The task: Return the whole listing exactly, omitting the pictures.

----------------

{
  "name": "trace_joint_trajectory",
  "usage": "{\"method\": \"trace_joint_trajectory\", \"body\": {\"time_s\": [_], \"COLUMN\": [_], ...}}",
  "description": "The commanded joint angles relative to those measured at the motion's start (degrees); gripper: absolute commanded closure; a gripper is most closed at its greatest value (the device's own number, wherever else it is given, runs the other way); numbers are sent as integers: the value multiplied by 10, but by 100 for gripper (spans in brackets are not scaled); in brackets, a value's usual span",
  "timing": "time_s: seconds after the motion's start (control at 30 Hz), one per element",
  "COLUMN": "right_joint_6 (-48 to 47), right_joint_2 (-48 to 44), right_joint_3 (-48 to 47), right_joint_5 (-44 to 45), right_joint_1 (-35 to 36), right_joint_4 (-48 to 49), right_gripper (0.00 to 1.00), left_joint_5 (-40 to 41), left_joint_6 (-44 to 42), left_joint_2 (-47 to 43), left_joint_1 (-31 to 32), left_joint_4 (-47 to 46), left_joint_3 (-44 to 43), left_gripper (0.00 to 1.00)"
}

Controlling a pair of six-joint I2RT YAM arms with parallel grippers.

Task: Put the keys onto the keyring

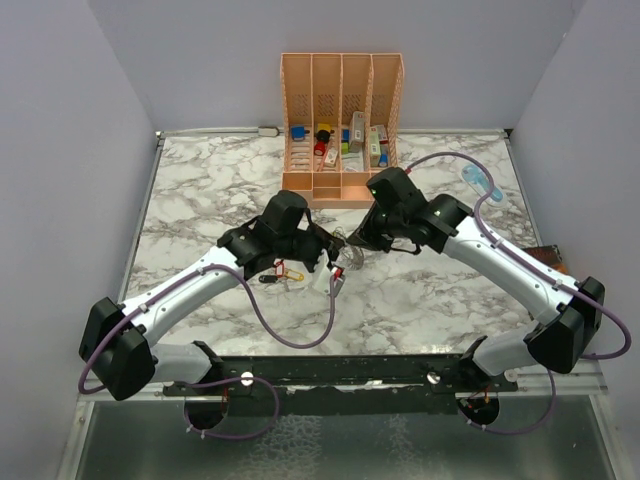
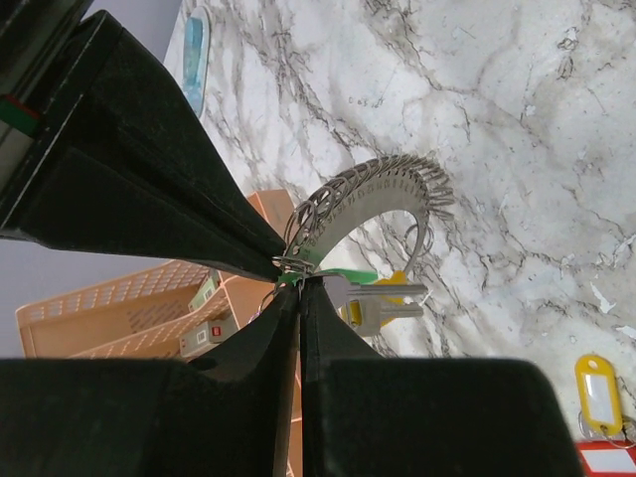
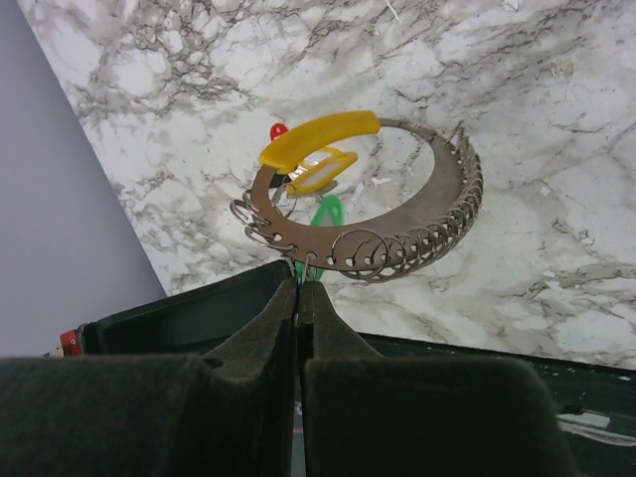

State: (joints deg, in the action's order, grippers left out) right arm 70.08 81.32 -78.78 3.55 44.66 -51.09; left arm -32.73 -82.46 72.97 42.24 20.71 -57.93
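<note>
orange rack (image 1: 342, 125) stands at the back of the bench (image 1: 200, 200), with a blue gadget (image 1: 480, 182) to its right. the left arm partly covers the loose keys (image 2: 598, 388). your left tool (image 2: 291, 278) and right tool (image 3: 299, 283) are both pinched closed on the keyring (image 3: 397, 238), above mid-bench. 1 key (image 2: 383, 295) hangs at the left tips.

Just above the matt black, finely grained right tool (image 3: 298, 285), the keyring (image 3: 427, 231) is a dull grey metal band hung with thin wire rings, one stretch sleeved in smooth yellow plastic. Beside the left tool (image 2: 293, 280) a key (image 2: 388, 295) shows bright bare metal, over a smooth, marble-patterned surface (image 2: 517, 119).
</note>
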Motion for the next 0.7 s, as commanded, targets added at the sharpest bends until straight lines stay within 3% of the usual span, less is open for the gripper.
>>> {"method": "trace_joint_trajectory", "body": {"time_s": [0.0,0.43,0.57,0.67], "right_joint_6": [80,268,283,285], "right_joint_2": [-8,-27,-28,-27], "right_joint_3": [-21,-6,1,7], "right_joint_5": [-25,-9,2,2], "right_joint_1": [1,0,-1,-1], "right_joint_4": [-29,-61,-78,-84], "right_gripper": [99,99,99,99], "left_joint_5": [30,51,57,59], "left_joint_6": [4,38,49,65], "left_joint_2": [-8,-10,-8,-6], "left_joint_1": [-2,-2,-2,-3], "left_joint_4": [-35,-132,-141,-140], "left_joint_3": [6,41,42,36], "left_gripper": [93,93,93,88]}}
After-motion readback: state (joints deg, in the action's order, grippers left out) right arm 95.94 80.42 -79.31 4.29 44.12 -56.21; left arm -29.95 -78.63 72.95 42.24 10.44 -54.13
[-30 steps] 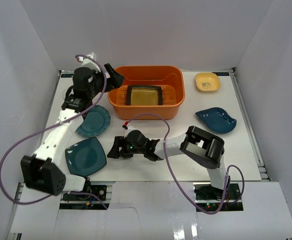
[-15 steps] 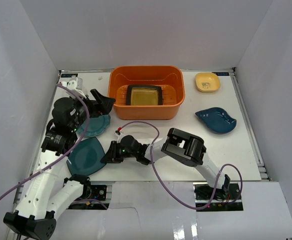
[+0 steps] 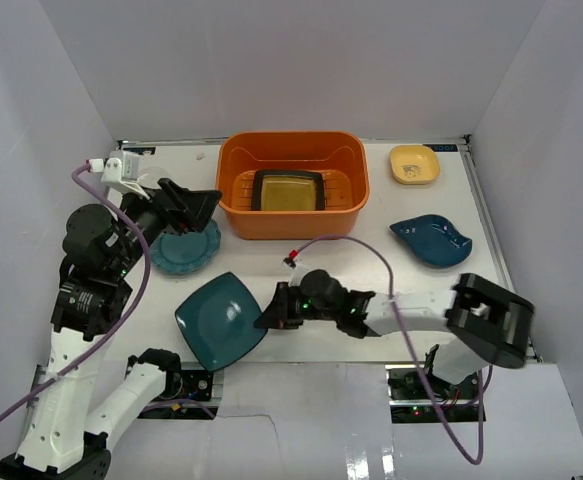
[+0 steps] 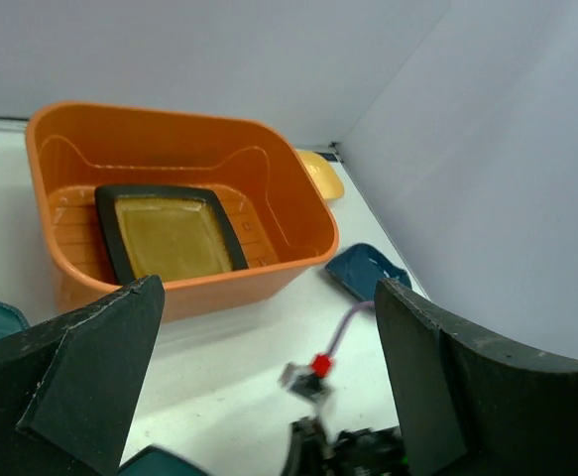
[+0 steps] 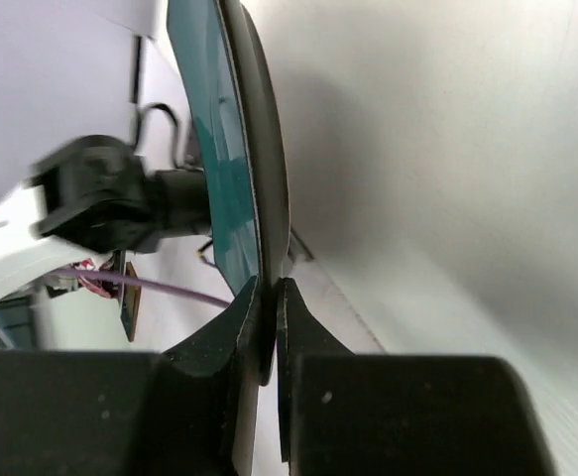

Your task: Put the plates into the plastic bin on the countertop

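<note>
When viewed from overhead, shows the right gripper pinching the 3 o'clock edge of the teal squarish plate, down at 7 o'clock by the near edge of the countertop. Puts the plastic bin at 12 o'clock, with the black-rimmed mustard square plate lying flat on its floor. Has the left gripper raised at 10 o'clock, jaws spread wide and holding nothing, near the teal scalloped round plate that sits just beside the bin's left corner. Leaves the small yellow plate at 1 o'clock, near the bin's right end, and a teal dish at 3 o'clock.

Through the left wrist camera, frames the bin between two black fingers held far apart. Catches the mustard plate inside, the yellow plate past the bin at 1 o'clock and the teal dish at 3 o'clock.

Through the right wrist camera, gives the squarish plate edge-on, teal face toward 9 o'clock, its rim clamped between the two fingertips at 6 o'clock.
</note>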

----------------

Task answer:
{
  "name": "trace_joint_trajectory",
  "usage": "{\"method\": \"trace_joint_trajectory\", \"body\": {\"time_s\": [_], \"COLUMN\": [_], ...}}",
  "description": "The commanded joint angles relative to those measured at the motion's start (degrees); gripper: absolute commanded closure; a gripper is most closed at its greatest value (the device's own number, wherever else it is given, runs the other way); numbers are sent as integers: the value multiplied by 10, but by 100 for gripper (spans in brackets are not scaled); in brackets, a value's usual span",
  "timing": "time_s: seconds after the motion's start (control at 30 Hz), one per element",
  "COLUMN": "right_joint_6 (-48 to 47), right_joint_2 (-48 to 44), right_joint_3 (-48 to 47), right_joint_5 (-44 to 45), right_joint_1 (-35 to 36), right_joint_4 (-48 to 49), right_gripper (0.00 to 1.00), left_joint_5 (-40 to 41), left_joint_6 (-44 to 42), left_joint_2 (-47 to 43), left_joint_1 (-31 to 32), left_joint_4 (-47 to 46), left_joint_3 (-44 to 43), left_gripper (0.00 to 1.00)"
}

Controlling a pair of six-joint I2RT YAM arms with parallel grippers.

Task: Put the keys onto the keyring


State: (joints deg, in the action's order, grippers left out) right arm 70.08 81.32 -78.78 3.55 44.66 -51.09; left arm -32.73 -82.46 72.97 42.24 20.71 -57.93
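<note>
orange rack (image 1: 342, 125) stands at the back of the bench (image 1: 200, 200), with a blue gadget (image 1: 480, 182) to its right. the left arm partly covers the loose keys (image 2: 598, 388). your left tool (image 2: 291, 278) and right tool (image 3: 299, 283) are both pinched closed on the keyring (image 3: 397, 238), above mid-bench. 1 key (image 2: 383, 295) hangs at the left tips.

Just above the matt black, finely grained right tool (image 3: 298, 285), the keyring (image 3: 427, 231) is a dull grey metal band hung with thin wire rings, one stretch sleeved in smooth yellow plastic. Beside the left tool (image 2: 293, 280) a key (image 2: 388, 295) shows bright bare metal, over a smooth, marble-patterned surface (image 2: 517, 119).
</note>
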Motion for the next 0.7 s, as commanded, targets added at the sharpest bends until straight lines stay within 3% of the usual span, less is open for the gripper.
>>> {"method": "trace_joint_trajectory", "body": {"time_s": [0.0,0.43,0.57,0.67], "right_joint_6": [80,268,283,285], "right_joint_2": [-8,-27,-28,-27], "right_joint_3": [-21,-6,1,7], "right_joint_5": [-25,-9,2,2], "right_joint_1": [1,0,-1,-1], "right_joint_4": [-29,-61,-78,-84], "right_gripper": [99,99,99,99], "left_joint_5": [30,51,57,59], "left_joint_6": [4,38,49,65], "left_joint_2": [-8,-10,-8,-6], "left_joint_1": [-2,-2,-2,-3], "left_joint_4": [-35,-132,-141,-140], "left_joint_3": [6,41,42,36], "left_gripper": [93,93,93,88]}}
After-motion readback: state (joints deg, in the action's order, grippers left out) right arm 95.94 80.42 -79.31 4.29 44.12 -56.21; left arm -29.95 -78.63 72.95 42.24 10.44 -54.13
[-30 steps] 
[-15 steps] 
[+0 steps] 
[+0 steps] 
[+0 steps] 

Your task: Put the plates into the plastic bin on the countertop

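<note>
When viewed from overhead, shows the right gripper pinching the 3 o'clock edge of the teal squarish plate, down at 7 o'clock by the near edge of the countertop. Puts the plastic bin at 12 o'clock, with the black-rimmed mustard square plate lying flat on its floor. Has the left gripper raised at 10 o'clock, jaws spread wide and holding nothing, near the teal scalloped round plate that sits just beside the bin's left corner. Leaves the small yellow plate at 1 o'clock, near the bin's right end, and a teal dish at 3 o'clock.

Through the left wrist camera, frames the bin between two black fingers held far apart. Catches the mustard plate inside, the yellow plate past the bin at 1 o'clock and the teal dish at 3 o'clock.

Through the right wrist camera, gives the squarish plate edge-on, teal face toward 9 o'clock, its rim clamped between the two fingertips at 6 o'clock.
</note>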

No further answer is expected.